Set the data down again so that every line matches exactly.

◆ Information supplied
_____

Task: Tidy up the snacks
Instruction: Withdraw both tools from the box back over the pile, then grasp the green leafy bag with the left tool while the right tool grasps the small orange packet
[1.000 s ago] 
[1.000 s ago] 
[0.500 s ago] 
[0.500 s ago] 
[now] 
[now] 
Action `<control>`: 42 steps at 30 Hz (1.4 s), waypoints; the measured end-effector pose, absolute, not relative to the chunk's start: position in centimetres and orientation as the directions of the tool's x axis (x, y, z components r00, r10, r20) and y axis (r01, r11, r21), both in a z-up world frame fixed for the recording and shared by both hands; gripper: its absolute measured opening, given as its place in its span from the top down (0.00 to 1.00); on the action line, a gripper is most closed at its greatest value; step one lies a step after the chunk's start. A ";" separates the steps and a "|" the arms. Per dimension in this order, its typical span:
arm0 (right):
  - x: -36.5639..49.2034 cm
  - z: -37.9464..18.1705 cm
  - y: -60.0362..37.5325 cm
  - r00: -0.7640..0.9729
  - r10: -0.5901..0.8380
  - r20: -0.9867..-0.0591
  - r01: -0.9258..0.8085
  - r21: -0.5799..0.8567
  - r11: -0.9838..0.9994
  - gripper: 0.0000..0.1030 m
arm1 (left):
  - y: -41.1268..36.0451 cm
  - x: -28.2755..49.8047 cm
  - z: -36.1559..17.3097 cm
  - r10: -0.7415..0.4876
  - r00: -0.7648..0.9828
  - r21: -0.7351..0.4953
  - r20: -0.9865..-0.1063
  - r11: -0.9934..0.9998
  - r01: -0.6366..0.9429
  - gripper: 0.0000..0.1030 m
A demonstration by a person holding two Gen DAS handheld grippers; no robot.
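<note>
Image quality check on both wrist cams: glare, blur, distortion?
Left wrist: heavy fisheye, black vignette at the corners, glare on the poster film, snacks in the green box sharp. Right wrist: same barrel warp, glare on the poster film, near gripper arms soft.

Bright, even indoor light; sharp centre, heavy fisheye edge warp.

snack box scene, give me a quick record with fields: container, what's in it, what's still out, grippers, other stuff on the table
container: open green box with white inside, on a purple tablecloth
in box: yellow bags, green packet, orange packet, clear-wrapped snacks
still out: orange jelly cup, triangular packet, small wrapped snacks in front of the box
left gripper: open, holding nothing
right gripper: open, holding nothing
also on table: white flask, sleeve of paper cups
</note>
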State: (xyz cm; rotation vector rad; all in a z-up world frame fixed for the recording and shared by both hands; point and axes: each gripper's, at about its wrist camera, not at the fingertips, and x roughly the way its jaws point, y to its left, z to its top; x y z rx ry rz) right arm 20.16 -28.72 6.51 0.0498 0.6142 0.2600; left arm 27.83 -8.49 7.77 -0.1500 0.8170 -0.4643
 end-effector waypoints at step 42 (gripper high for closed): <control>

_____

◆ Solution
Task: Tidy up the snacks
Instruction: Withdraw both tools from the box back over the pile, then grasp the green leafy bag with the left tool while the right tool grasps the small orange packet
[1.000 s ago] 
[1.000 s ago] 
[0.500 s ago] 
[0.500 s ago] 
[now] 
[now] 
Action `<control>`: 42 steps at 30 Hz (1.4 s), waypoints; the measured end-effector pose, absolute, not relative to the chunk's start: position in centimetres and orientation as the directions of the tool's x axis (x, y, z components r00, r10, r20) and y axis (r01, r11, r21), both in a z-up world frame fixed for the recording and shared by both hands; gripper: its absolute measured opening, given as its place in its span from the top down (0.00 to 1.00); on the action line, a gripper is most closed at its greatest value; step one lies a step after the chunk's start. A ";" separates the steps and a "|" the arms. Per dimension in this order, its typical span:
arm0 (right):
  - x: -36.5639..49.2034 cm
  - z: -37.9464..18.1705 cm
  - y: -60.0362..37.5325 cm
  - r00: -0.7640..0.9729
  - r10: -0.5901..0.8380
  - r20: -0.9867..-0.0591
  - r01: -0.9258..0.8085
  - r21: -0.5799..0.8567
  - r11: -0.9838..0.9994
  - gripper: 0.0000..0.1030 m
arm1 (left):
  - y: -41.1268..36.0451 cm
  - x: -28.2755..49.8047 cm
  - z: -36.1559..17.3097 cm
  - r10: -0.7415..0.4876
  - r00: -0.7648..0.9828
  - r21: -0.7351..0.4953
  - r20: -0.9865..-0.1063
  - r11: -0.9934..0.9998
  - r01: -0.6366..0.9429
  - gripper: 0.0000..0.1030 m
A demonstration by a person holding two Gen DAS handheld grippers; no robot.
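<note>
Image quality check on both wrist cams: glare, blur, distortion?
Left wrist: heavy fisheye, black vignette at the corners, glare on the poster film, snacks in the green box sharp. Right wrist: same barrel warp, glare on the poster film, near gripper arms soft.

Bright, even indoor light; sharp centre, heavy fisheye edge warp.

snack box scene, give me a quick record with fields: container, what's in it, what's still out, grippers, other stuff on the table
container: open green box with white inside, on a purple tablecloth
in box: yellow bags, green packet, orange packet, clear-wrapped snacks
still out: orange jelly cup, triangular packet, small wrapped snacks in front of the box
left gripper: open, holding nothing
right gripper: open, holding nothing
also on table: white flask, sleeve of paper cups
</note>
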State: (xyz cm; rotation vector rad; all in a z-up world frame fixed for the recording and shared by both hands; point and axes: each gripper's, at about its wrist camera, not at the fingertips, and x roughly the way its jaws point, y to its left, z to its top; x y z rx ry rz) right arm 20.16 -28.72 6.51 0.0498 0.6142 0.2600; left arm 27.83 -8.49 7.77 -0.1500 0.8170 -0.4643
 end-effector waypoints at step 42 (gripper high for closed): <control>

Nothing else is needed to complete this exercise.